Новый президент был историком и археологом, просвещенным знатоком и покровителем искусств, государь Александр Павлович называл его «тысячеискусником», — по-немецки, как и "говорил это слово государь, звучало ловчее: Tausendkunstler. Петербургский салон Оленина манил утонченной образованностью и вместе старинной русской простотой обхождения, непринужденной свободой, всех равнявшей. В назначенные дни сюда съезжались литераторы и художники, молодые люди, озабоченные будущим России, и светские красавицы, ученые мужи и государственные сановники. Кроме петербургского дома, у Оленина было знаменитое загородное Приютило — радушный приют служителей муз: здесь веселые игры, шуточные представления, стихи экспромтом и экспромтом рисунки, здесь хозяева

С открытою душою
И лаской на устах,
За трапезой простою
На бархатных лугах,
Без дальнего наряда,
В свой маленький приют
Друзей из Петрограда
На праздник сельский ждут.

Так чествовал Приютино Батюшков.

Но дружба дружбой, а в службе Алексей Николаевич Оленин был строг: принимая академию, объявил, что искусство и благонравие должны в ней обитать неразрывно, в добром поведении воспитанников видел не менее достоинств, нежели в их даровании.

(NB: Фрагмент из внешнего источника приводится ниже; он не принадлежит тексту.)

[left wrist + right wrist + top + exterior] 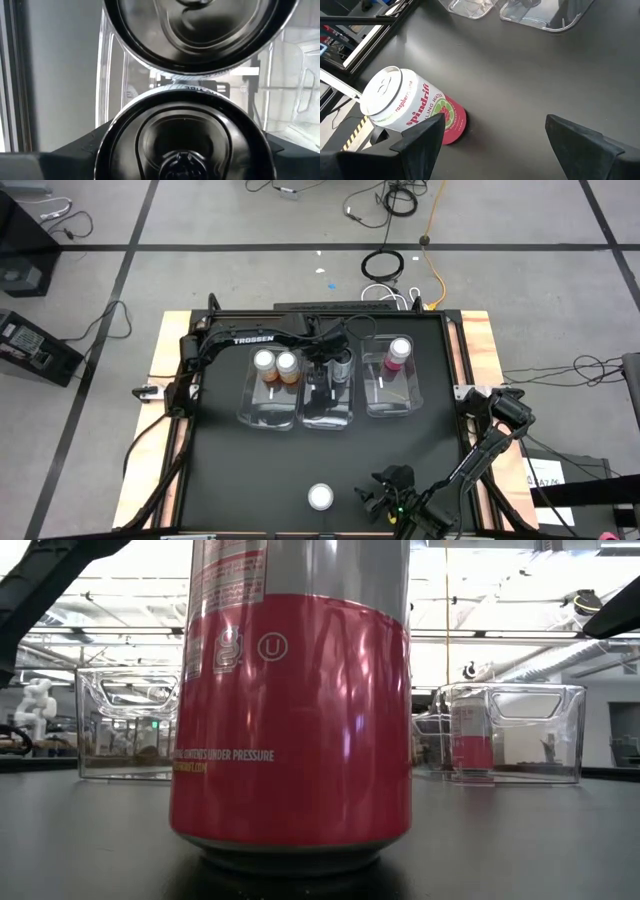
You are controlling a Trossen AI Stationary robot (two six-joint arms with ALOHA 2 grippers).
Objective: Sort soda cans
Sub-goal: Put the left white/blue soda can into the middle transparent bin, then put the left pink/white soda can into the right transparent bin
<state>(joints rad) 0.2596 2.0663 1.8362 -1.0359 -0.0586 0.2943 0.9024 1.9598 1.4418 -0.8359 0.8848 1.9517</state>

Жизнь на этот счет предлагала примеры поучительные. В германском городе Мангейме студент Занд явился в дом к европейски известному драматургу Коцебу, воскликнул: «Вот изменник отечества!» — и заколол его кинжалом. Занд убил Коцебу не за плохие пьесы — мелодрамы, рассчитанные на дурной вкус, — Коцебу не только в литературе подвизался, он еще служил, надзирал за немецкими университетами и преследовал молодежь насмешками за ее патриотизм и мечты о свободе; насмешки его были так же пошлы, как пьесы. От русского государя Коцебу получал 15 тысяч в год и считался состоящим на службе при министерстве иностранных дел: был драматург ярый приверженец Священного союза и таких денег стоил. Оленин знавал Коцебу долгие годы: тот приезжал в Россию не раз и жил подолгу; сумел даже быть без вины сосланным Павлом Первым в Сибирь, скоро без заслуг был им же возвращен обратно и осыпан милостями, управлял в Петербурге немецким театром, пьесы же его, переведенные, часто ставили и в русском. Оленин от души смеялся над остротами, которыми чествовали Коцебу молодые завсегдатаи кресел, он и сам повторял пущенное ими словцо «коцебятина», но удар кинжалом не упражнение в острословии... Всего же опаснее прославление убийцы: немецкие споспешники Занда окунали платки в кровь, пролитую им на плахе, да и найти молодые говоруны славили его «избранником» и «новым Сцеволой».

Крошечный Оленин казался непонятным сфинксом: сердечный друг свободных искусств, но подчас (словно шторка задергивалась, тускнели, пустели бусинки-глаза) неприступный, педантичный их усмиритель. Дома — вольное застолье, откровенная беседа, отменное вино, сладкий дым трубок. В Приютине — зеленый лужок, пылкие излияния Батюшкова, маститые гекзаметры Гнедича, баловство Кипренского в альбоме карандашом. В иных же воспитанниках академии опасливо усматривал президент чрезмерно чувствительную душу, страстное воображение, слишком решительные суждения по части художеств, — все это почитал он необходимым усмирять надлежащим учением.